:: THE INPUT

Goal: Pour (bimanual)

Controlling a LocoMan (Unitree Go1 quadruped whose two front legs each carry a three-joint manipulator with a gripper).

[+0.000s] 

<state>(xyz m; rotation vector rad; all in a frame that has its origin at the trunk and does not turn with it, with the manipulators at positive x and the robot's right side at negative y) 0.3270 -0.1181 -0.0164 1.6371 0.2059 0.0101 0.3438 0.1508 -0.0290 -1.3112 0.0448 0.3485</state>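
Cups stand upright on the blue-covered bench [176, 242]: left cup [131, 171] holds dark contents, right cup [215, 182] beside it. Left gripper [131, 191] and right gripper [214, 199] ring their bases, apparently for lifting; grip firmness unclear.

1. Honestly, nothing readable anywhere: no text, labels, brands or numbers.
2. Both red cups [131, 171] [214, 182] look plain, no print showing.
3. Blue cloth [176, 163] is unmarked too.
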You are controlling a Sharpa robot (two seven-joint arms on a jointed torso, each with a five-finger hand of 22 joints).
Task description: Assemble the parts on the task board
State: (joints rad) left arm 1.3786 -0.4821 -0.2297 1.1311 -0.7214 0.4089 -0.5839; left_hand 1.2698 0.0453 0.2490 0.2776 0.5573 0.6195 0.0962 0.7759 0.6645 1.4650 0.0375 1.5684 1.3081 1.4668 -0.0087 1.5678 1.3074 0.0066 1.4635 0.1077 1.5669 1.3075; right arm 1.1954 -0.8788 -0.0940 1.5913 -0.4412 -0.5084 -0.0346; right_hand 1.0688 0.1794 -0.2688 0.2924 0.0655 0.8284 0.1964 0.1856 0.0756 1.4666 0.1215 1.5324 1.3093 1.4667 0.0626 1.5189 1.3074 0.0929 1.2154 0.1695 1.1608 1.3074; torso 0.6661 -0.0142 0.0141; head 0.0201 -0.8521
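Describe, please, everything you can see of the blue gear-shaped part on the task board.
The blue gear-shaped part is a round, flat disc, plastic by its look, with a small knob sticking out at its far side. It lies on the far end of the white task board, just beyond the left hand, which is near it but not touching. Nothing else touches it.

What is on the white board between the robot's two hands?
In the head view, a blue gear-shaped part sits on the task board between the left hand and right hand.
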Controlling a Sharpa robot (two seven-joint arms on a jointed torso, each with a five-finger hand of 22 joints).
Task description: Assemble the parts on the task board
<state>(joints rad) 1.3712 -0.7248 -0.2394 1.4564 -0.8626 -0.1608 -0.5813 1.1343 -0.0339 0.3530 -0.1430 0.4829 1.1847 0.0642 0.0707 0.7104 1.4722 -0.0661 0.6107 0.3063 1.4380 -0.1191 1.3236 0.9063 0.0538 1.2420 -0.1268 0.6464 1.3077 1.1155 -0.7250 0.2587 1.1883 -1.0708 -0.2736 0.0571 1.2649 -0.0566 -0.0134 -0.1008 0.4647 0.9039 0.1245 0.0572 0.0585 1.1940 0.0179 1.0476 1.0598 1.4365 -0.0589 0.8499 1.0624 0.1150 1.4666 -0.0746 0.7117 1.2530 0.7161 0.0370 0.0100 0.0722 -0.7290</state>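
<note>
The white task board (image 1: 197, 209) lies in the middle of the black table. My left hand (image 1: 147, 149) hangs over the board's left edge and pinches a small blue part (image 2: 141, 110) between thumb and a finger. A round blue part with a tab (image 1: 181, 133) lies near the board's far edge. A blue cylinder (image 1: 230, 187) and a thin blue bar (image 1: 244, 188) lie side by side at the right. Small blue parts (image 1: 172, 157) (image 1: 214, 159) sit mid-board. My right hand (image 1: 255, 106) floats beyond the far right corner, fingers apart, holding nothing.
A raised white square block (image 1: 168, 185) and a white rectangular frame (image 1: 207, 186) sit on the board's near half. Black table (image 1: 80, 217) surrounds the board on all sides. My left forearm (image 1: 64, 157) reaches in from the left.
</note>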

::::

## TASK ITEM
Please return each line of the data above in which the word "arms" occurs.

## WRITTEN SOLUTION
You are controlling a Sharpa robot (two seven-joint arms on a jointed torso, each with a five-finger hand of 22 joints).
Controlling a Sharpa robot (two seven-joint arms on a jointed torso, each with a five-finger hand of 22 joints).

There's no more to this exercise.